Die Yssykköl-Region im östlichen Kirgistan umfasst eines der größten intermontanen Becken Zentralasiens, eingerahmt vom Küngöy-Alatau im Norden und dem Terskei-Alatau im Süden. Der niemals gefrierende Bergsee Yssyk-Köl liegt im Zentrum dieses abgeschlossenen Hochgebirgskessels, während sich im Osten das Khan-Tengri-Massiv mit dem Jenish-Gipfel (7.439 m) erhebt. Piotr Seminov durchdrang 1856 als erster Europäer dieses damals völlig unbekannte Gebirgssystem des Tien Shan.

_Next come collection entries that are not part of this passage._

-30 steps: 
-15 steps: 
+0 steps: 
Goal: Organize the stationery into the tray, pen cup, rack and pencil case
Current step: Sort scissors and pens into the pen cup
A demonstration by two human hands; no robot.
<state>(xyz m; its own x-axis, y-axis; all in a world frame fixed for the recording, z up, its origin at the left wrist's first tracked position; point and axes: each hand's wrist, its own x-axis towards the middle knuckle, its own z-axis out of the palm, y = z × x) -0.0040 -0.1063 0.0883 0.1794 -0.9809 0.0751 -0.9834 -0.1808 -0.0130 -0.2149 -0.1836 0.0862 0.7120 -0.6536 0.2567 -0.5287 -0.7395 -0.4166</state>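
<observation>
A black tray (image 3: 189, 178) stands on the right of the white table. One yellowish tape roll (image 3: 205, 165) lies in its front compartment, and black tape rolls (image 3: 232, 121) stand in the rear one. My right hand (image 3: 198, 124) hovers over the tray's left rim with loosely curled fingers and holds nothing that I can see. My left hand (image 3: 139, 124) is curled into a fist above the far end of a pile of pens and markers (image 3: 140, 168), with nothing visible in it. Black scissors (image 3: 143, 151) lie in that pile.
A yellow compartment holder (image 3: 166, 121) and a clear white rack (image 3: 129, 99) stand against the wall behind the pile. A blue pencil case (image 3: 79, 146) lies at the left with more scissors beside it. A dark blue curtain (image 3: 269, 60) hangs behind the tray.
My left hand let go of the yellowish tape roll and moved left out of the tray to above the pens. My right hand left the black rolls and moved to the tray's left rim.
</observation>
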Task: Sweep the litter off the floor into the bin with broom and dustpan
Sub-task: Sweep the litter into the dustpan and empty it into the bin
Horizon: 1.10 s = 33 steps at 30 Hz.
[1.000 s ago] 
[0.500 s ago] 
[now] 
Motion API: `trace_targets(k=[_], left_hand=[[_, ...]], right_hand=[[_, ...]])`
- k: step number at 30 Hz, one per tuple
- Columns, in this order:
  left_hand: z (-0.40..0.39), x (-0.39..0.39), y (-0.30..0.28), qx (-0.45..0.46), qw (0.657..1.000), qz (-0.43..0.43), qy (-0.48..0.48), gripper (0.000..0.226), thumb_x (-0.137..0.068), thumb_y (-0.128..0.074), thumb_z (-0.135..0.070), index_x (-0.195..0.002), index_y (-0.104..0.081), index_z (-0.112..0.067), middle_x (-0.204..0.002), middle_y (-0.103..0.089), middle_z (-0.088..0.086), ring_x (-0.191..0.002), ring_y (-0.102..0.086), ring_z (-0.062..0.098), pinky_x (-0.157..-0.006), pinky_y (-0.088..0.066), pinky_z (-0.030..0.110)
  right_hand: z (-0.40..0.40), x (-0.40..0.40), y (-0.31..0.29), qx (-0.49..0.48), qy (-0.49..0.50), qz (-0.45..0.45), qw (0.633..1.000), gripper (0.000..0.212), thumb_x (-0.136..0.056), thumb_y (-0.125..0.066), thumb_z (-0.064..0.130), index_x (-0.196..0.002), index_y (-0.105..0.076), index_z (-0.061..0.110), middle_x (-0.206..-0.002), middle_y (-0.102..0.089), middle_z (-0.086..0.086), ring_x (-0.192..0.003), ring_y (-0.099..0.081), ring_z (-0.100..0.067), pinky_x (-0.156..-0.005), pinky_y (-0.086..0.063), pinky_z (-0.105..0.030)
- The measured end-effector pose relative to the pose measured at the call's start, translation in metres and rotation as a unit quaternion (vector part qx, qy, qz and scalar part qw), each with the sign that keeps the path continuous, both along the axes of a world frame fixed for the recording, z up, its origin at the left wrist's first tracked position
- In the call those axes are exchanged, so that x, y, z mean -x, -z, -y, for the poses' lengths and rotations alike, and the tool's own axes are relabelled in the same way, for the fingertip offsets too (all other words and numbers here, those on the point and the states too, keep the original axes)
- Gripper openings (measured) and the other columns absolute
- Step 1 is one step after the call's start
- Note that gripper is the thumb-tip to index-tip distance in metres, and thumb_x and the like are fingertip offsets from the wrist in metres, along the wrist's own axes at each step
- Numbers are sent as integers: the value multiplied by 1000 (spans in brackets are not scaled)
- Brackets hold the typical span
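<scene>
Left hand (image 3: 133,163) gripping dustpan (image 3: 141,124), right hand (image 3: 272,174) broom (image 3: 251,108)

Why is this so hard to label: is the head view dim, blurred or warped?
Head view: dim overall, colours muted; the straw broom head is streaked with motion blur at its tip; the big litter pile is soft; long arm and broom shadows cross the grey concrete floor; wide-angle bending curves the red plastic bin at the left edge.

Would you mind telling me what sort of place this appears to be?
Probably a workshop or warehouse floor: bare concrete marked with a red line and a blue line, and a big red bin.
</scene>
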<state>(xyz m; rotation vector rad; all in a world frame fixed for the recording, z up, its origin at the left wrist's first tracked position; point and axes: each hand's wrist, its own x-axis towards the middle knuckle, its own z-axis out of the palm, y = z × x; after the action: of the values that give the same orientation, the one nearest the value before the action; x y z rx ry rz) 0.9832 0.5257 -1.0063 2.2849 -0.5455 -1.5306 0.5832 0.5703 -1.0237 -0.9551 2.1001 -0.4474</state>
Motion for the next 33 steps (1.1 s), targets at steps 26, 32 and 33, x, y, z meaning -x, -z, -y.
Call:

Die Region bietet sich vor allem für anspruchsvolle Skitouren an – ziemlich schwierige Abfahrten bis 40° Hangneigung sind hier möglich, während im Sommer kurze Expeditionsfenster Zugang zu den Siebentausendern ermöglichen. Das kontinentale Hochgebirgsklima mit extremen Temperaturschwankungen und die Ulan-Winde mit Geschwindigkeiten bis 30 m/s prägen die alpinistischen Bedingungen.
Ausgehend von Bishkek erschließt die 450 km lange Ringstraße das Seebecken, während Karakol als alpinistisches Zentrum dient. Die Gletscher des Khan-Tengri-Gebiets umfassen über 1.517 km² Eisfläche, darunter der 613 km² große Südliche Engilchek-Gletscher.